75 views Asked by At

I want to make the second part work thanks for the help:)

If arraylist is ['A','a','B','C','C'] then dups:['A','a','C','C'] nondups: ['B'] I tried :

Map<String, Long> counts = nums.parallelStream()
  .collect( Collectors.groupingBy( {k -> k.toLowerCase()}, Collectors.counting()) )

It gives counts: {a:2, b:1, c:2}

Now I am finding dups and nondups which is done by below code or alternate suggestion to solve this:

 Map<Boolean, List<String>> hasDup =
            counts.entrySet().parallelStream()
              .collect(Collectors.partitioningBy(
                 entry -> entry.getValue() > 1,
                 Collectors.mapping(Map.Entry::getKey, Collectors.toList())));
List<String> dup = hasDup.get(true);
     List<String> nodup = hasDup.get(false);

dup:['a','c'] nondups:['b'] I need help in second part because the expected output is not the same as I want which is

dups:['A','a','C','C'] nondups: ['B']
2

There are 2 answers

3
Leo Tapia On

It seems you're mixing things, because the algorithm does not returns what you want even if it was a non-parallel stream. In the second part you are obtaining the key you've used to group due to duplication counting, which also is in lowercase. So, you won't retrieve the uppercase ones.

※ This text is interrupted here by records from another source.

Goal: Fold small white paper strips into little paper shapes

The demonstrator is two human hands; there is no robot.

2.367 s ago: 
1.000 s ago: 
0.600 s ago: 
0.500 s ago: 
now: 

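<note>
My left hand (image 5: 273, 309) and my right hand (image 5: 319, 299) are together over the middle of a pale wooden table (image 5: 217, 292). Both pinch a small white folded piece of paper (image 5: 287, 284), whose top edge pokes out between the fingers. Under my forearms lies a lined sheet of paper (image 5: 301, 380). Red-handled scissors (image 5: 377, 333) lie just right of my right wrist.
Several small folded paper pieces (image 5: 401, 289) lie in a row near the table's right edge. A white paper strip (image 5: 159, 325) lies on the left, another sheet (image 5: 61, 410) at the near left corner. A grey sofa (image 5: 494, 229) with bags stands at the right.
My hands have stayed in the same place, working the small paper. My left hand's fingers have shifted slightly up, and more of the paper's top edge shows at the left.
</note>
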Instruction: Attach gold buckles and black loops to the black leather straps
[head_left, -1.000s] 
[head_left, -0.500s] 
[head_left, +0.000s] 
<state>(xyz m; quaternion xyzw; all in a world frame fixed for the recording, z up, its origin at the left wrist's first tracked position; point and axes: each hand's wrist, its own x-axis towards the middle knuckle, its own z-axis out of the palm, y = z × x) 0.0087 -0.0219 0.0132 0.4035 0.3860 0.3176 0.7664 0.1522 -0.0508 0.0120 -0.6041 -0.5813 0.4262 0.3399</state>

Then, what you really need is to "unroll" the dups as many times as the associated count.

List<Character> nums = List.of('A' , 'a' , 'B' , 'C' , 'C');
Map<String, Long> counts = nums.parallelStream()
    .map(String::valueOf)
    .collect(Collectors.groupingBy(String::toLowerCase, Collectors.counting()));

List<Character> dup = new ArrayList<>();
List<Character> nodup = new ArrayList<>();
nums.forEach(x -> (counts.get(x.toString().toLowerCase()) > 1 ? dup : nodup).add(x));

Then, since it iterates over nums to fill both dup and nodup lists, you have the original Characters.

0
Stephen C On

As Leo notes, the first part does not benefit from parallelism since the work nearly all happens in the collector. The same probably applies to the second part as well.

.... or alternate suggestion to solve this:

I think that the you will get significantly better performance if you don't use streams. Instead partition the input manually and give the partitions to N threads to populate a shared ConcurrentHashMap with key -> count entries.

Also, I think you need to rethink the way you are representing the outputs from this process. It strokes me that generating lists that contains multiple copies of the duplicates is unnecessary and inefficient. Even separating the duplicates from the non-duplicates seems unnecessary. Instead of generating lists, see if you can change the downstream code to stream data from the Map directly. Or push the data into concurrent queues for multiple downstream worker threads to consume.


Observation: in order to effectively exploit parallelism in a solution to a problem, it is often necessary to change the problem.